Hábrók cluster down - Hábrók available again

Opened on Saturday 16th March 2024, last updated May 02, 2024 10:50

Resolved — We have seen no new issues since and Hábrók is operational.

Posted May 02, 2024 10:50 by Pedro

Monitoring — Almost all A100 GPU nodes are now available, except for one which still unavailable at the moment. With this, the system is almost entirely operational again. We will keep monitoring the situation for anything out of the ordinary. As before, if you encounter any issues, please report them to us at hpc@rug.nl. Keep in mind that the first time you connect to Hábrók after the recent downtime you will see a warning regarding a change in the server host keys. This is expected and you can find more information at: https://wiki.hpc.rug.nl/habrok/additional_information/known_issues#new_server_hostkey_21032024

Posted March 22, 2024 14:39 by Pedro

Monitoring — The login and interactive nodes have been brought back online and it is now possible to connect. /scratch also available and so are many of the compute nodes, which means that jobs can be queued and run. The A100 GPU nodes are still unavailable at the moment. We are continuing to monitor the situation and working on restoring the full capabilities of the system, for which we will keep providing updates. If you encounter any issues, please report them to us at hpc@rug.nl. When connecting to Hábrók again, you will see a warning regarding a change in the server host keys. This is expected and you can find information on how to proceed on our wiki at: https://wiki.hpc.rug.nl/habrok/additional_information/known_issues#new_server_hostkey_21032024

Posted March 21, 2024 14:49 by Pedro

Investigating — On Tuesday, again significant progress was made in Habrok's recovery. Among other things, the scratch system is up again. Unfortunately, this does not yet mean that the complete Hábrók is operational. We are expected to need a few more days for this.

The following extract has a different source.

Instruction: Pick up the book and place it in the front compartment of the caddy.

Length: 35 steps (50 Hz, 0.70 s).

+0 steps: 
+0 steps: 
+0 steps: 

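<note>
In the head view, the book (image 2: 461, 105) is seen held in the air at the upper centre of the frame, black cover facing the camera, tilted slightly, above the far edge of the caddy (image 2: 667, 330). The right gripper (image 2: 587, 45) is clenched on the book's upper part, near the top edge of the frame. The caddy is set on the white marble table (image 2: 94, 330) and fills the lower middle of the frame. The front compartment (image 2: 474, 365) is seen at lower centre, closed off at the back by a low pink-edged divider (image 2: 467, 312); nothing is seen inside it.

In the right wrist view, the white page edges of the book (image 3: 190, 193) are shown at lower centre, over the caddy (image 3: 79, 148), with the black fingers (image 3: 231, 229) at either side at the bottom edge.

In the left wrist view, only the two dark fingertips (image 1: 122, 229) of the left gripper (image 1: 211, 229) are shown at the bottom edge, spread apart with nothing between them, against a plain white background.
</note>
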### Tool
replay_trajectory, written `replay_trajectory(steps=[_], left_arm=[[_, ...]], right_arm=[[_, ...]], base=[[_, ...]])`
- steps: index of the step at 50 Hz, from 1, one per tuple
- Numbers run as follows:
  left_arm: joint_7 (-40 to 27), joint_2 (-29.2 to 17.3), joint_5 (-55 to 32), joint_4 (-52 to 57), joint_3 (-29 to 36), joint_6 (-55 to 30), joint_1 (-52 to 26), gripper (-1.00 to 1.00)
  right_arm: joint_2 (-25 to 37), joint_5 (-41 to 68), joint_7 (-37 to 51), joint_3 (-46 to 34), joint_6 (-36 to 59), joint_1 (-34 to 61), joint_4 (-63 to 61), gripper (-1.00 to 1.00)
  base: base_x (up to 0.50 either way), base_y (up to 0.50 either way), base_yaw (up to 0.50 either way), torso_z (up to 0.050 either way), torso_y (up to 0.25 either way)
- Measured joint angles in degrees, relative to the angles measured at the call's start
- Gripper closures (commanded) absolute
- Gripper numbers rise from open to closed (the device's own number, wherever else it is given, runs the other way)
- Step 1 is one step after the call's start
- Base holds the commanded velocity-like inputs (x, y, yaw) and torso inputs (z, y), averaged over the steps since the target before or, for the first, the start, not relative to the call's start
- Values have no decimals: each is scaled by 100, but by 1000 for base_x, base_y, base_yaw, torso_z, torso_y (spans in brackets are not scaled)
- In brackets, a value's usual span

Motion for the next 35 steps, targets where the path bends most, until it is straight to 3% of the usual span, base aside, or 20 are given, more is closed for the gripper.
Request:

Posted March 20, 2024 10:00 by Pedro

Investigating — Since Saturday, work has been underway to restore the various parts of Hábrók. Considerable steps have now been taken, together with Dell and StackHPC, and the first signs of recovery are positive. However, the systems are not yet operational. Besides Hábrók's recovery, there is also close contact with the Kapteyn Institute and UMCG about checking and restoring their systems in the CBC. Meanwhile, the investigation into the cause of the gas extinguisher going off also continues. This involves close cooperation with Facility Services colleagues. However, it appears to have been a valid fire alarm. In addition, the refilling of the gas extinguishing system and the administrative handling of the situation are also being addressed.

Posted March 18, 2024 19:02 by Bob

Investigating — On Saturday evening, together with our supplier Dell, the recovery work of the Hábrók system was started. This work will continue for the next few days. We understand that there are many questions about the situation, about whether data is still available and when Hábrók will be available for compute again. Unfortunately, we cannot answer these questions at this time. As previously reported, this should become clear in the coming days. Via the Hábrók status page, the mailing list and via Iris, we will continue to publish updates. In any case, we will post another update during Monday afternoon. Besides working hard to restore Hábrók, we are also conducting extensive investigations with suppliers into the cause of the fire system going off.

Posted March 17, 2024 14:22 by Bob

Investigating — Update on the impact of the fire alarm at the Coenraad Bron Datacenter (CBC). A more detailed inspection of the systems in the CBC took place today (Saturday 16 March). The fire alarm triggered the gas extinguishing system. This probably caused some of the hard drives to fail, resulting in the Hábrók cluster being completely down at the moment. The next step for us is to analyse the affected disks and replace them where necessary. We are in close contact with the supplier about accelerated delivery of new disks and support. At this moment, we cannot estimate the lead time for this and so it is still unclear how long Hábrók will not be usable. This should become clear over the next few days. Also, we unfortunately cannot say anything at this point about any data loss. Further analysis will have to show this. We will post the next update on Sunday afternoon.

Posted March 16, 2024 19:41 by Bob

Investigating — On Friday evening, 15 March, there was a fire alarm at the Coenraad Bron Centre Datacenter. As a result, the automatic extinguishing system was switched on. The fire brigade attended the scene and found no visible fire damage. We are currently investigating the cause of the fire alarm and the exact consequences. As a result of the automatic extinguishing action, several systems went down, including (part of) the HPC cluster Habrok. At the moment, we are unable to indicate the exact impact and when systems will be accessible again. New announcements will follow on Saturday evening.

Posted March 16, 2024 12:36 by Bob

Investigating — We are seeing problems with the scratch filesystem which seem to have taken down the cluster. We are Investigating.

Posted March 16, 2024 07:39 by Henk-Jan